World Food Day: The Road from Rome to Cancun

[15 October 2010] ROME - Remember 2008: the prices of agricultural commodities doubling in a matter of months, food riots in about thirty developing countries, 150 million more people facing hunger. Two years later, as the Committee for World Food Security holds its annual session in Rome and celebrates World Food Day, there is little to rejoice about.

The stocks have been replenished, but no bold efforts have been made to reform the food systems: food-deficit countries still are in a highly vulnerable situation, small-scale farmers are still not sufficiently supported, and poor consumers are still not shielded from price increases.

Yet, there is something even worse than efforts that come too little, too late: it is efforts that, because they are focused on the short term and on quick wins, may be achieving the very opposite that we need.

Of course, we have learned the cost of under-investing in farming and after 30 years of neglect, there is a renewed interest in agriculture, both within the private sector and among governments. But the recipes promoted to re-launch agriculture may not be up to the challenges we are facing today. The provision of chemical fertilizers, the greater mechanisation of production or the expansion of irrigation seem far away from the professed commitment to fight climate change and to support small-scale, family agriculture. In reality, these “solutions” will mostly benefit the larger plantations. And it is their industrial model that is expanding.

If we were to stick to this approach, this would be a recipe for disaster, threatening the ability for our children’s children to feed themselves. Agriculture is already directly responsible for 14 percent of man-made greenhouse gas emissions – and up to one third if we include the carbon dioxide produced by deforestation for the expansion of cultivation or pastures. As a result of temperature changes, the yields in certain regions of Sub-Saharan Africa are expected to fall by 50 percent by 2020 in comparison to 2000 levels, and conservative estimates locate the global agricultural capacity in 2080 between 10 and 25 percent below the current levels.

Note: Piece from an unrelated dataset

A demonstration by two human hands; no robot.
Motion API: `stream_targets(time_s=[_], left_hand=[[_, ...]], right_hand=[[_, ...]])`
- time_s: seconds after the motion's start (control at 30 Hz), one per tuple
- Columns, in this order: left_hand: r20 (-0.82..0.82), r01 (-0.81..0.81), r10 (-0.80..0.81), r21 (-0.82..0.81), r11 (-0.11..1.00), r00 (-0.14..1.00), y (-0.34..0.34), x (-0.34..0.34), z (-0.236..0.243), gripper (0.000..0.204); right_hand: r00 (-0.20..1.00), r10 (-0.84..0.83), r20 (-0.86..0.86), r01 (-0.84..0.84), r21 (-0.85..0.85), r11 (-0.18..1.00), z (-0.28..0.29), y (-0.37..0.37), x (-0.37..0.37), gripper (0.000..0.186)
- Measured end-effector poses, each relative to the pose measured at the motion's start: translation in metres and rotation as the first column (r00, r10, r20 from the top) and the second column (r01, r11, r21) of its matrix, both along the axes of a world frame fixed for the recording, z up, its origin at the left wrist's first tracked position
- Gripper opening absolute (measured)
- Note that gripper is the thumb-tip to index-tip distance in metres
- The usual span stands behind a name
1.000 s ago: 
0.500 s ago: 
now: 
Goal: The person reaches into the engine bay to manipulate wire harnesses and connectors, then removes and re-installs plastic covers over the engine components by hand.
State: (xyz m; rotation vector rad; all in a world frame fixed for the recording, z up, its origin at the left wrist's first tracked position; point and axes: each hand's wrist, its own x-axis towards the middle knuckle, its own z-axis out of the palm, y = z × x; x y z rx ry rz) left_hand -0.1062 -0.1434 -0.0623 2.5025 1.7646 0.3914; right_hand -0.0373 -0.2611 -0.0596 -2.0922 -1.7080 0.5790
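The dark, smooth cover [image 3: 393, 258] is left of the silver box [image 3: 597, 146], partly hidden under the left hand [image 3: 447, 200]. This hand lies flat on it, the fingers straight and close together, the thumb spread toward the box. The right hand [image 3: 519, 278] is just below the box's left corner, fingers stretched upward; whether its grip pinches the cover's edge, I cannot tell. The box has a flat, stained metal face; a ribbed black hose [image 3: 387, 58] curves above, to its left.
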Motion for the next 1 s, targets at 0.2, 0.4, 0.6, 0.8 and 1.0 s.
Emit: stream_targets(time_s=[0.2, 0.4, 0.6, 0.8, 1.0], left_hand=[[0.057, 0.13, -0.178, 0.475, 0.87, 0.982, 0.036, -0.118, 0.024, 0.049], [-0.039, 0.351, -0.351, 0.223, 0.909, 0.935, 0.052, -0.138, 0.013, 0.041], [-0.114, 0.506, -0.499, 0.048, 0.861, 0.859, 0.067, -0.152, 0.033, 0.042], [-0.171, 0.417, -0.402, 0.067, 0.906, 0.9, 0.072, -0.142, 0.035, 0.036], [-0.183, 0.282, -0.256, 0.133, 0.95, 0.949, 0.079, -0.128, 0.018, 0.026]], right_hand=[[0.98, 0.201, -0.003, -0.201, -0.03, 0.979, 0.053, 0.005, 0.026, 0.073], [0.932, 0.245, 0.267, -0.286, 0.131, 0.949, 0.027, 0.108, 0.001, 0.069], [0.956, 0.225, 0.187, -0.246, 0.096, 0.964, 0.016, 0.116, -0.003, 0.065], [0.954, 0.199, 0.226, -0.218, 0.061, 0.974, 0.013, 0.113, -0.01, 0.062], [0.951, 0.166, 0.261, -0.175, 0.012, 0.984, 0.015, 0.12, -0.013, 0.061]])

Today already, weather-related events linked to climate change mean an increase in the number of floods and droughts, shorter and less predictable rainy seasons, and more volatile agricultural markets. In addition, the approaches that are currently promoted make food production increasingly dependent on fossil fuels, oil and gas, at the very same moment that the extraction of these resources is nearing its peak. Agriculture choosing this path is agriculture committing suicide.

This can change. We can improve the resilience of agriculture to climate change by combining diverse crops on the same farm, by planting more trees, and by developing water harvesting techniques to moisture the soil. The classic ‘Green Revolution’ approaches should be fundamentally rethought to achieve this. Agriculture, now part of the problem of climate change, should be made into part of the solution.Operating this shift requires that we think together climate change and agricultural development, when the two are too often dealt with in isolation from one another, left to different policy makers. We need to travel the road from Rome to Cancun – home of the next climate change summit in December.

This change also requires that we adapt our modes of governance. We won’t shift to a carbon-free agriculture if we remain hostages to the short-termism of markets and of electoral politics. The immediate expectations of shareholders and of voters cannot be ignored, but the aspirations of citizens must be allowed to grow into something larger, that recognizes our debt towards future generations, and that enriches democracy into something more permanent and closer to the citizen. We can do this by binding ourselves to multi-year strategies, adopted by participatory means, that identify the range of measures that must be taken in various policy areas, with a clear timeline for action and an allocation of responsibilities across various branches of government.

It is always tempting for the proponents of business-as-usual to dismiss as utopian proposals that are so far-reaching that they seem to be “revolutionary” in nature, and to dismiss other proposals as so minor and insignificant that they will not really make any difference.

We must move beyond this false opposition. What matters is not each of the policy proposals considered in isolation, whether reformist or more revolutionary. It is the pathway that matters: the sequence of measures that, piece by piece, may lead gradually to a carbon-neutral agriculture, that protects the ecosystems and that sustainably feeds the planet. Once part of a multi-year strategy, the set of measures that we need to move towards sustainable food systems cannot be so easily dismissed: what seems utopian now may be seen as achievable if it is the point of arrival of a long-term plan. And changes that may seem trivial at first will be seen in a very different light once they are presented as part of a broader and more ambitious strategy.

Our democracies are premised on the idea that even the greatest collective problems can be solved if broken down into pieces and addressed one by one. It is an idea that we must now reclaim.